__What is needed__: Every entry below should be printed again exactly as it reads.

__Listed records__:
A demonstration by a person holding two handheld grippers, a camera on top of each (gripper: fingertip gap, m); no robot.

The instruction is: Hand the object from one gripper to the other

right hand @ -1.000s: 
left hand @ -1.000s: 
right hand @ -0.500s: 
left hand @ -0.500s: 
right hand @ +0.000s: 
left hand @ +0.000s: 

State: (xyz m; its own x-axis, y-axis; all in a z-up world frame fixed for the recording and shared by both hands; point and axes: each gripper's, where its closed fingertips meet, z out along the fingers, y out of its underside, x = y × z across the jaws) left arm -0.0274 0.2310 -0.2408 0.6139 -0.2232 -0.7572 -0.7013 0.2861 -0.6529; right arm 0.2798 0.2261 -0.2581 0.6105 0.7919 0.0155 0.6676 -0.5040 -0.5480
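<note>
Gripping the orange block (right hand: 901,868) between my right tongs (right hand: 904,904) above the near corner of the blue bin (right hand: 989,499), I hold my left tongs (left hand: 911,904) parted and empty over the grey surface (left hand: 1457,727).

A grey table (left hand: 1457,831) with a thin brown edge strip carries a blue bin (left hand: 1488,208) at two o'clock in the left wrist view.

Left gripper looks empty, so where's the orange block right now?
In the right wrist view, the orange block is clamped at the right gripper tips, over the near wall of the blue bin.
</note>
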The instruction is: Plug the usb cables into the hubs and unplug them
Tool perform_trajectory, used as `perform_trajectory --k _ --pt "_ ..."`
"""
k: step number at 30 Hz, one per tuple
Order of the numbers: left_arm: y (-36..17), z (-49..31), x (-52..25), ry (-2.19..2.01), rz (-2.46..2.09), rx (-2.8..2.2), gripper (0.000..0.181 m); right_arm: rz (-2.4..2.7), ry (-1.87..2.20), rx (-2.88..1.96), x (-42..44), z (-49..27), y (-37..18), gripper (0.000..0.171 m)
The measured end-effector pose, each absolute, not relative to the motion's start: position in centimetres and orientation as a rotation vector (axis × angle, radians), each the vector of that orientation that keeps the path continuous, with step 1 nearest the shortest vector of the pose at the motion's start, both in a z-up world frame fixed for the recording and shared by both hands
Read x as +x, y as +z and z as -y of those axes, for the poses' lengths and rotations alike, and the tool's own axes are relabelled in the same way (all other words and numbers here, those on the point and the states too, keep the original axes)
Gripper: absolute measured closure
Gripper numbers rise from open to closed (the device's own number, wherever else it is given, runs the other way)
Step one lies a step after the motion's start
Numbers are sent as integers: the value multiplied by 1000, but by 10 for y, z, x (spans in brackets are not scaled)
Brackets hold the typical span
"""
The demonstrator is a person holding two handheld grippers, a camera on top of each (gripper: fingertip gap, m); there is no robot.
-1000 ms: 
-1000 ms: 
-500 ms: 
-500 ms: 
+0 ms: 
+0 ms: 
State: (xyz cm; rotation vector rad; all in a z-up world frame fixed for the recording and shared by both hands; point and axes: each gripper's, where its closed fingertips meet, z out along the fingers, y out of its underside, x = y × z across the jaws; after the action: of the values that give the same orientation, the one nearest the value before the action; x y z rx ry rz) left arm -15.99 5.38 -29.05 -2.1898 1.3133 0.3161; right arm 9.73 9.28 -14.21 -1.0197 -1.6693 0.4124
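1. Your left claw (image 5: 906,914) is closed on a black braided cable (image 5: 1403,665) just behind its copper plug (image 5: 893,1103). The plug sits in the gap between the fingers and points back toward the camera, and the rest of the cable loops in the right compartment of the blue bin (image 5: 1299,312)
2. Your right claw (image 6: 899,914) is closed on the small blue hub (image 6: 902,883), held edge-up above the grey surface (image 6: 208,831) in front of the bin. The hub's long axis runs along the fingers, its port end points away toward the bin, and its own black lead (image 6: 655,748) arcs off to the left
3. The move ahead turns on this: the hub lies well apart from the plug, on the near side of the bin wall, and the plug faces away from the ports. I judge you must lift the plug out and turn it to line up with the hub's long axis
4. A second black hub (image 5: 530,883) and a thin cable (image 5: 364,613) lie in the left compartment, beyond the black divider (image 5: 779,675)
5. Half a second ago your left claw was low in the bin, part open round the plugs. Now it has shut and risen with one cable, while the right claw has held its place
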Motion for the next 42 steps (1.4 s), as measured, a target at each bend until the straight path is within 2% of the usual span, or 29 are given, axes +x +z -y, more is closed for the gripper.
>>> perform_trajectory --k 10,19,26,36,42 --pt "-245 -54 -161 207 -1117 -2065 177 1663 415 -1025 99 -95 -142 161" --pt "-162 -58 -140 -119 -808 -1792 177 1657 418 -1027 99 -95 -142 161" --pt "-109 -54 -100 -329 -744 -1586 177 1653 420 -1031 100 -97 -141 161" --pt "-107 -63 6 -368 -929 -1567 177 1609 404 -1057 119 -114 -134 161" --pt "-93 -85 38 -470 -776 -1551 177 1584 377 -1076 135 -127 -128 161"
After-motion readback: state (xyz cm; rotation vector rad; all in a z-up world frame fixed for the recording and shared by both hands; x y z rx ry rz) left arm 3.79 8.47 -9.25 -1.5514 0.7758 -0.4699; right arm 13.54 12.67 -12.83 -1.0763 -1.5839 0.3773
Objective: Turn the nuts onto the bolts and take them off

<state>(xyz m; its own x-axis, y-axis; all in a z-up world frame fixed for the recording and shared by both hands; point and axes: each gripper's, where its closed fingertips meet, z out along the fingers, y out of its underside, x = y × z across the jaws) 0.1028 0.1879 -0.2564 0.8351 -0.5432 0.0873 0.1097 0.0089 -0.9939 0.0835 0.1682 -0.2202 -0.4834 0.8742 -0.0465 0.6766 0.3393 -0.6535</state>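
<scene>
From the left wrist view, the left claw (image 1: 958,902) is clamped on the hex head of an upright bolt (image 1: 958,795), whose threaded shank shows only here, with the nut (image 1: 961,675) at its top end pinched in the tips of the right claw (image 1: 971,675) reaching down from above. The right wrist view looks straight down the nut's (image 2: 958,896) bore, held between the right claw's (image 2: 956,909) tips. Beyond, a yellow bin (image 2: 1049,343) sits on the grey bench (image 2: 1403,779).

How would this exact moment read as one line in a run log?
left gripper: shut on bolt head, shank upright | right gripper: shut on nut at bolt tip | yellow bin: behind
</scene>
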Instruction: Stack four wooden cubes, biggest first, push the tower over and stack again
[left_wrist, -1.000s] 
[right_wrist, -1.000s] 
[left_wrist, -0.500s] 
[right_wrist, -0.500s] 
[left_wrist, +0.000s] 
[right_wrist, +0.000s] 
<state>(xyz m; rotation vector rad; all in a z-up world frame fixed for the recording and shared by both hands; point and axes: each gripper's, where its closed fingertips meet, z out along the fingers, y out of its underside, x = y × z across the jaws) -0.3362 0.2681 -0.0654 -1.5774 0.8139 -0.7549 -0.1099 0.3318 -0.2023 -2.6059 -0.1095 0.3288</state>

__Task output__:
A demonstration by a person holding two handheld grippers, a camera on top of each (gripper: fingertip gap, m); no robot.

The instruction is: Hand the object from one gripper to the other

right hand @ -1.000s: 
left hand @ -1.000s: 
right hand @ -0.500s: 
left hand @ -0.500s: 
right hand @ +0.000s: 
left hand @ +0.000s: 

State: (xyz m; its own x-axis, y-axis; all in a z-up world frame fixed for the recording and shared by both hands; point and axes: each gripper's, where its closed fingertips meet, z out along the fingers, y out of its underside, x = y × z across the jaws) left arm -0.0274 0.2310 -0.2408 0.6139 -0.2232 -0.7572 -0.7013 0.2861 -0.6529; right arm 0.2798 0.2261 -0.2581 0.6105 0.7919 0.0155 0.6676 -0.5040 -0.5480
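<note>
Gripping the orange block (right hand: 901,868) between my right tongs (right hand: 904,904) above the near corner of the blue bin (right hand: 989,499), I hold my left tongs (left hand: 911,904) parted and empty over the grey surface (left hand: 1457,727).

A grey table (left hand: 1457,831) with a thin brown edge strip carries a blue bin (left hand: 1488,208) at two o'clock in the left wrist view.

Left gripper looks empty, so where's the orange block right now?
In the right wrist view, the orange block is clamped at the right gripper tips, over the near wall of the blue bin.
</note>
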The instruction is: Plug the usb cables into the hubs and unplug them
Tool perform_trajectory, used as `perform_trajectory --k _ --pt "_ ..."`
"""
k: step number at 30 Hz, one per tuple
Order of the numbers: left_arm: y (-36..17), z (-49..31), x (-52..25), ry (-2.19..2.01), rz (-2.46..2.09), rx (-2.8..2.2), gripper (0.000..0.181 m); right_arm: rz (-2.4..2.7), ry (-1.87..2.20), rx (-2.88..1.96), x (-42..44), z (-49..27), y (-37..18), gripper (0.000..0.171 m)
The measured end-effector pose, each absolute, not relative to the motion's start: position in centimetres and orientation as a rotation vector (axis × angle, radians), each the vector of that orientation that keeps the path continuous, with step 1 nearest the shortest vector of the pose at the motion's start, both in a z-up world frame fixed for the recording and shared by both hands
Read x as +x, y as +z and z as -y of those axes, for the poses' lengths and rotations alike, and the tool's own axes are relabelled in the same way (all other words and numbers here, those on the point and the states too, keep the original axes)
Gripper: absolute measured closure
Gripper numbers rise from open to closed (the device's own number, wherever else it is given, runs the other way)
Step one lies a step after the motion's start
Numbers are sent as integers: the value multiplied by 1000, but by 10 for y, z, x (spans in brackets are not scaled)
Brackets hold the typical span
"""
The demonstrator is a person holding two handheld grippers, a camera on top of each (gripper: fingertip gap, m); there is no robot.
-1000 ms: 
-1000 ms: 
-500 ms: 
-500 ms: 
+0 ms: 
+0 ms: 
State: (xyz cm; rotation vector rad; all in a z-up world frame fixed for the recording and shared by both hands; point and axes: each gripper's, where its closed fingertips meet, z out along the fingers, y out of its underside, x = y × z across the jaws; after the action: of the values that give the same orientation, the one nearest the value before the action; x y z rx ry rz) left arm -15.99 5.38 -29.05 -2.1898 1.3133 0.3161; right arm 9.73 9.28 -14.21 -1.0197 -1.6693 0.4124
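1. Your left claw (image 5: 906,914) is closed on a black braided cable (image 5: 1403,665) just behind its copper plug (image 5: 893,1103). The plug sits in the gap between the fingers and points back toward the camera, and the rest of the cable loops in the right compartment of the blue bin (image 5: 1299,312)
2. Your right claw (image 6: 899,914) is closed on the small blue hub (image 6: 902,883), held edge-up above the grey surface (image 6: 208,831) in front of the bin. The hub's long axis runs along the fingers, its port end points away toward the bin, and its own black lead (image 6: 655,748) arcs off to the left
3. The move ahead turns on this: the hub lies well apart from the plug, on the near side of the bin wall, and the plug faces away from the ports. I judge you must lift the plug out and turn it to line up with the hub's long axis
4. A second black hub (image 5: 530,883) and a thin cable (image 5: 364,613) lie in the left compartment, beyond the black divider (image 5: 779,675)
5. Half a second ago your left claw was low in the bin, part open round the plugs. Now it has shut and risen with one cable, while the right claw has held its place
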Motion for the next 42 steps (1.4 s), as measured, a target at each bend until the straight path is within 2% of the usual span, or 29 are given, axes +x +z -y, more is closed for the gripper.
>>> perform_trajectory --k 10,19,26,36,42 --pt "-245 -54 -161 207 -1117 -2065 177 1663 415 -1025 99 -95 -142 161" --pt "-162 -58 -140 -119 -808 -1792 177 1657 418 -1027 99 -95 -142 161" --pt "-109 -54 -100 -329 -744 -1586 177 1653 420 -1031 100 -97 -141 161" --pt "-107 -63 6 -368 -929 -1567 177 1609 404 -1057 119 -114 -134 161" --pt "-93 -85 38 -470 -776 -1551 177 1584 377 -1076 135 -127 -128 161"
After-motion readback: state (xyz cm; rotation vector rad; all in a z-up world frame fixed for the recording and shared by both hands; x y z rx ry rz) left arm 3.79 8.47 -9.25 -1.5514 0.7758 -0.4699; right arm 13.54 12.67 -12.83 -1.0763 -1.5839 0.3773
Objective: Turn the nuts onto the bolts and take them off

<state>(xyz m; its own x-axis, y-axis; all in a z-up world frame fixed for the recording and shared by both hands; point and axes: each gripper's, where its closed fingertips meet, z out along the fingers, y out of its underside, x = y × z across the jaws) 0.1028 0.1879 -0.2564 0.8351 -0.5432 0.0873 0.1097 0.0089 -0.9939 0.0835 0.1682 -0.2202 -0.4834 0.8742 -0.0465 0.6766 0.3393 -0.6535</state>
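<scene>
From the left wrist view, the left claw (image 1: 958,902) is clamped on the hex head of an upright bolt (image 1: 958,795), whose threaded shank shows only here, with the nut (image 1: 961,675) at its top end pinched in the tips of the right claw (image 1: 971,675) reaching down from above. The right wrist view looks straight down the nut's (image 2: 958,896) bore, held between the right claw's (image 2: 956,909) tips. Beyond, a yellow bin (image 2: 1049,343) sits on the grey bench (image 2: 1403,779).

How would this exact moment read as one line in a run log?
left gripper: shut on bolt head, shank upright | right gripper: shut on nut at bolt tip | yellow bin: behind
</scene>
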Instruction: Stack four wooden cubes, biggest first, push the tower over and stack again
[left_wrist, -1.000s] 
[right_wrist, -1.000s] 
[left_wrist, -0.500s] 
[right_wrist, -0.500s] 
[left_wrist, +0.000s] 
[right_wrist, +0.000s] 
<state>(xyz m; rotation vector rad; all in a z-up world frame fixed for the recording and shared by both hands; point and axes: each gripper's, where its closed fingertips meet, z out along the fingers, y out of its underside, x = y × z across the jaws) -0.3362 0.2681 -0.0654 -1.5774 0.8139 -0.7549 -0.1099 0.3318 -0.2023 -2.6059 -0.1095 0.3288</state>

No part of the exercise is left unanswered.